• TASK REQUIREMENTS: Tally the lines in the entries where the string "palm" appears, and write only the total.

==============================

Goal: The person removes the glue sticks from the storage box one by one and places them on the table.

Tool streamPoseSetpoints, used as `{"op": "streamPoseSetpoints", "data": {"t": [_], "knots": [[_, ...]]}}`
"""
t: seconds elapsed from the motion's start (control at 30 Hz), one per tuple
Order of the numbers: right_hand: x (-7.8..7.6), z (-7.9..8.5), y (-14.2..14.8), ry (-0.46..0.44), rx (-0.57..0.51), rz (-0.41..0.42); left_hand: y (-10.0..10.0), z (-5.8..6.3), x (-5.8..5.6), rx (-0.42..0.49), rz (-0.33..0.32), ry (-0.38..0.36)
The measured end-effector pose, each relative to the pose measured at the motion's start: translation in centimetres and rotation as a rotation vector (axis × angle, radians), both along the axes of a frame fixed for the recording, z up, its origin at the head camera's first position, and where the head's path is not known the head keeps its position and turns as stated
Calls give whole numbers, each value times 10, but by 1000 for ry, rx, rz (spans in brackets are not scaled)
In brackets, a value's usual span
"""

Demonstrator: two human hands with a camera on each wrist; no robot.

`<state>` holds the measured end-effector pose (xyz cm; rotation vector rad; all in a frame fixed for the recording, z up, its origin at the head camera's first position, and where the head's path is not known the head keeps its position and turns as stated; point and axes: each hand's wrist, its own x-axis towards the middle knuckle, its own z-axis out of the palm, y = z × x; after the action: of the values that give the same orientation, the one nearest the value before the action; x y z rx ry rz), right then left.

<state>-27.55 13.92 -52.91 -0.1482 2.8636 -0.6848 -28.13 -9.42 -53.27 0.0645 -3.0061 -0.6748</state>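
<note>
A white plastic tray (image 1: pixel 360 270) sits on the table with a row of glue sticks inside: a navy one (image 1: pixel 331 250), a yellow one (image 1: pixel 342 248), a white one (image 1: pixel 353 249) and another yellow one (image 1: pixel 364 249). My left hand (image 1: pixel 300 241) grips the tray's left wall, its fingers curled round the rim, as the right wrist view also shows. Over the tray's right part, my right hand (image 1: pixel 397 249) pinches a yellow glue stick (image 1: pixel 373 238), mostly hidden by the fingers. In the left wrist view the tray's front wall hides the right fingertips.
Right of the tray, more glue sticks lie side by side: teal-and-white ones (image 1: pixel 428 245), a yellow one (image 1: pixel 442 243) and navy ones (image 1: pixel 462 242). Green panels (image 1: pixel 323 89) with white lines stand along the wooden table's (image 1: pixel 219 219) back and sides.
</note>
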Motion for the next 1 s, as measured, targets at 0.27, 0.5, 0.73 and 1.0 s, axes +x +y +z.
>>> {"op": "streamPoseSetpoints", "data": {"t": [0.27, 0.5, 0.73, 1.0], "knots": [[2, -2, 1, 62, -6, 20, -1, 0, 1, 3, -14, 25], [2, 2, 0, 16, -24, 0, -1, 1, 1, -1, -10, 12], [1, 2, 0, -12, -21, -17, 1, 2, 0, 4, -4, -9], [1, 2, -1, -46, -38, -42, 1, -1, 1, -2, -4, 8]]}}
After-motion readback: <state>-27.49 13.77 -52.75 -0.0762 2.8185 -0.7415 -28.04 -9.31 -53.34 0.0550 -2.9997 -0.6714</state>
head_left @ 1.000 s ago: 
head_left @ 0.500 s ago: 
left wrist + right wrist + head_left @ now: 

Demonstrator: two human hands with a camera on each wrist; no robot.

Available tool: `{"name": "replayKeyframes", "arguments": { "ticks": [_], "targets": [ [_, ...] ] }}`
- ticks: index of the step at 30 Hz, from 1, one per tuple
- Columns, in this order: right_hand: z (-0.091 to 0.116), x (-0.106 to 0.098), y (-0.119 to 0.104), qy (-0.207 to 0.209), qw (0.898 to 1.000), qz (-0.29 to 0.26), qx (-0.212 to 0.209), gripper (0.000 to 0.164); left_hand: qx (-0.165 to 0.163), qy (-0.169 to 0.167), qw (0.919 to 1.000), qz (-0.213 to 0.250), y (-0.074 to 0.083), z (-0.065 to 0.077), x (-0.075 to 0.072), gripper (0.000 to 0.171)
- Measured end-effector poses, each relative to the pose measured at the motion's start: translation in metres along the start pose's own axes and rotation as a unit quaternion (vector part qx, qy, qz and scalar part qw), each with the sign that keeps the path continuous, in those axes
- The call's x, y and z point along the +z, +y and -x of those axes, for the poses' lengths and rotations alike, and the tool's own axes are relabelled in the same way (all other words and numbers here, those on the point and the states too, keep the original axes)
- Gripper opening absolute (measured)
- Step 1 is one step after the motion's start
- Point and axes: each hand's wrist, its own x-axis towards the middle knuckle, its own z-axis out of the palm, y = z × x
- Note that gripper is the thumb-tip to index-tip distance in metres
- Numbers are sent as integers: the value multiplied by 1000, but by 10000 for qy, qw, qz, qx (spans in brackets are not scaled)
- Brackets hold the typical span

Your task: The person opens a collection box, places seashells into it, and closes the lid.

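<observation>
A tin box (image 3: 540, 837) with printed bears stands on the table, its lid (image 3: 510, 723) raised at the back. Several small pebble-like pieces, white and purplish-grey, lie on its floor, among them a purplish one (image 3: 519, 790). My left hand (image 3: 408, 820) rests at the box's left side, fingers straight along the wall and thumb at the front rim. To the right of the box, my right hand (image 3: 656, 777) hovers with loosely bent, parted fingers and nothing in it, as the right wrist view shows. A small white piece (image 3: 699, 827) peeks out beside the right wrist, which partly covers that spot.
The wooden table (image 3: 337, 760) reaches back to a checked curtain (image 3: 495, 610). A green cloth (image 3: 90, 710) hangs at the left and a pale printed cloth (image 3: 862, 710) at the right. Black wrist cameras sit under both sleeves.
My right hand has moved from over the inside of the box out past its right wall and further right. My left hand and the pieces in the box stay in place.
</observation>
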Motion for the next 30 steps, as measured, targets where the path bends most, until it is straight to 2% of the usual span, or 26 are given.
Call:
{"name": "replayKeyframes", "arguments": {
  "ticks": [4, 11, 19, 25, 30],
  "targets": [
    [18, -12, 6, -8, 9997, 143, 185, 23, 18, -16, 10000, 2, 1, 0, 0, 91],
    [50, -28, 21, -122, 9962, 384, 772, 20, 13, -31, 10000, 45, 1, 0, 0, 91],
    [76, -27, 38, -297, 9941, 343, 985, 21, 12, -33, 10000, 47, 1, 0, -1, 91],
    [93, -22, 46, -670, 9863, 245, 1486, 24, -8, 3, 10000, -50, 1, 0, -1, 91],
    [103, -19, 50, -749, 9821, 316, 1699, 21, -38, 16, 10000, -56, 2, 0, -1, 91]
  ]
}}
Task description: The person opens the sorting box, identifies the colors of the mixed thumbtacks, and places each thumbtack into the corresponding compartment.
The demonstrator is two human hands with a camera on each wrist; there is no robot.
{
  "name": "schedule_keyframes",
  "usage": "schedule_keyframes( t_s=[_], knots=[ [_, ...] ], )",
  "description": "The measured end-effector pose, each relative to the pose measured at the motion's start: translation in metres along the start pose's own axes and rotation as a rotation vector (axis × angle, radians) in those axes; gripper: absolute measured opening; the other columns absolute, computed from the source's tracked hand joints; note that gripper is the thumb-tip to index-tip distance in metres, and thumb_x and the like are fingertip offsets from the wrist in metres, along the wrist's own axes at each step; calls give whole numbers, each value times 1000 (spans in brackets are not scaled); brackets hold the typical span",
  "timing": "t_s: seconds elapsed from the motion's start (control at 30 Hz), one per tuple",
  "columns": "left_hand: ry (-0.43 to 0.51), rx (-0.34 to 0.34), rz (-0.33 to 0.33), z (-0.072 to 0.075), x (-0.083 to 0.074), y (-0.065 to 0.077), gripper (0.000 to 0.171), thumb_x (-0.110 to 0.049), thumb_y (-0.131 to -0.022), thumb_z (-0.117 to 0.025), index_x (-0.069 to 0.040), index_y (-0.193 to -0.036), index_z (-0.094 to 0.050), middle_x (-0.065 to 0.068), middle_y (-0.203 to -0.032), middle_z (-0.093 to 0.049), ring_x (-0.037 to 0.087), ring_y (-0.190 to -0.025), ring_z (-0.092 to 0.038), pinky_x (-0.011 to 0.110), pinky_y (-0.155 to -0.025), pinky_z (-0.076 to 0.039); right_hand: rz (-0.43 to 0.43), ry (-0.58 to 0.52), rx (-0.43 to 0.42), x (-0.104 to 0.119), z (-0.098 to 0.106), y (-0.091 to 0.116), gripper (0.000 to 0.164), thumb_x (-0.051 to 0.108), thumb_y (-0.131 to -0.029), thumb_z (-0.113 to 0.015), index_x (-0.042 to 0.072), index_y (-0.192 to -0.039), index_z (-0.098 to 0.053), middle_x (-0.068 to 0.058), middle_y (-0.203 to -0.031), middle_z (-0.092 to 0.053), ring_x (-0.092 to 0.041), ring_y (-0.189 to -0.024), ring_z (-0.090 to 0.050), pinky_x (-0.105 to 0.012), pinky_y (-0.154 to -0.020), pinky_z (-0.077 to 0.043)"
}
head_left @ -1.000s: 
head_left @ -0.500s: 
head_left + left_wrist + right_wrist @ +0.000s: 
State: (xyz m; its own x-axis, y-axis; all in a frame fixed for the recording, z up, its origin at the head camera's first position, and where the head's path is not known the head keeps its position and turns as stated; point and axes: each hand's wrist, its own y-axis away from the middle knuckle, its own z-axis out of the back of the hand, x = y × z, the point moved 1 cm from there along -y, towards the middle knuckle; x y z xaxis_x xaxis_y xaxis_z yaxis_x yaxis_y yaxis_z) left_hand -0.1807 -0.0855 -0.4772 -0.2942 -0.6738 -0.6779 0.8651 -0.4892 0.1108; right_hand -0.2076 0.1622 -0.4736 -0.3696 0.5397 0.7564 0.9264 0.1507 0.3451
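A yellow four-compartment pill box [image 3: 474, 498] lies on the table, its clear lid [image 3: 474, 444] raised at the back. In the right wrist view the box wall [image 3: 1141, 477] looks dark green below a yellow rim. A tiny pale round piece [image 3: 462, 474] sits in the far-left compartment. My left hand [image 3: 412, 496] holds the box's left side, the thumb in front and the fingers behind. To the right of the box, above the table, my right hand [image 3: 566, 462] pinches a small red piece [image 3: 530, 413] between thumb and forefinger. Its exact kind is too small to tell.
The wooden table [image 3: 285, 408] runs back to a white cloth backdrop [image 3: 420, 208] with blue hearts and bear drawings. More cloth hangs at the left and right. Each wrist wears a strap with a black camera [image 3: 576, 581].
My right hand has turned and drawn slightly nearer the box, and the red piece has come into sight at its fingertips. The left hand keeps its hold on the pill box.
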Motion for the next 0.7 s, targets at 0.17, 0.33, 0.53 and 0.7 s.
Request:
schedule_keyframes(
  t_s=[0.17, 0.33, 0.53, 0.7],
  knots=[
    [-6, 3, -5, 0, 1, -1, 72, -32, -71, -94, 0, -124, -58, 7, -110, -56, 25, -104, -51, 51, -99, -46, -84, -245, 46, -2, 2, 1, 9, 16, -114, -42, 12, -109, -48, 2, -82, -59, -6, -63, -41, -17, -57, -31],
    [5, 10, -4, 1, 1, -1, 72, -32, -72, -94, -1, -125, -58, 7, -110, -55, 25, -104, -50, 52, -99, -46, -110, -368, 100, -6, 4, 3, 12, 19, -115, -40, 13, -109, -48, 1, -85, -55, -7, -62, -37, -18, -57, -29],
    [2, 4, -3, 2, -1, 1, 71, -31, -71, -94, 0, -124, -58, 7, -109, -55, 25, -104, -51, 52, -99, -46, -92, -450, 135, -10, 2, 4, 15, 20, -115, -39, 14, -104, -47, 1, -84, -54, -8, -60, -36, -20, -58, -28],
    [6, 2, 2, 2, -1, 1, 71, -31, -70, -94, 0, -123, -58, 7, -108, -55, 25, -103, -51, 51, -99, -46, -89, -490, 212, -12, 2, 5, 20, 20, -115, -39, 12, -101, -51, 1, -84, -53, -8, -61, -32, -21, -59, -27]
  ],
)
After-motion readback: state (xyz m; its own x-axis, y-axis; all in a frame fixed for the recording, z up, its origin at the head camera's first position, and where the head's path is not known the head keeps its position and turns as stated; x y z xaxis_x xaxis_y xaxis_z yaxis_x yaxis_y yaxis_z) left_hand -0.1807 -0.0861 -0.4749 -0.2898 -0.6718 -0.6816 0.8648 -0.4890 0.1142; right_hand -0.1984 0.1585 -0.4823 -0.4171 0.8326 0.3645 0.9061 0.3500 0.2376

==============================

• EXPECTED OUTPUT: 2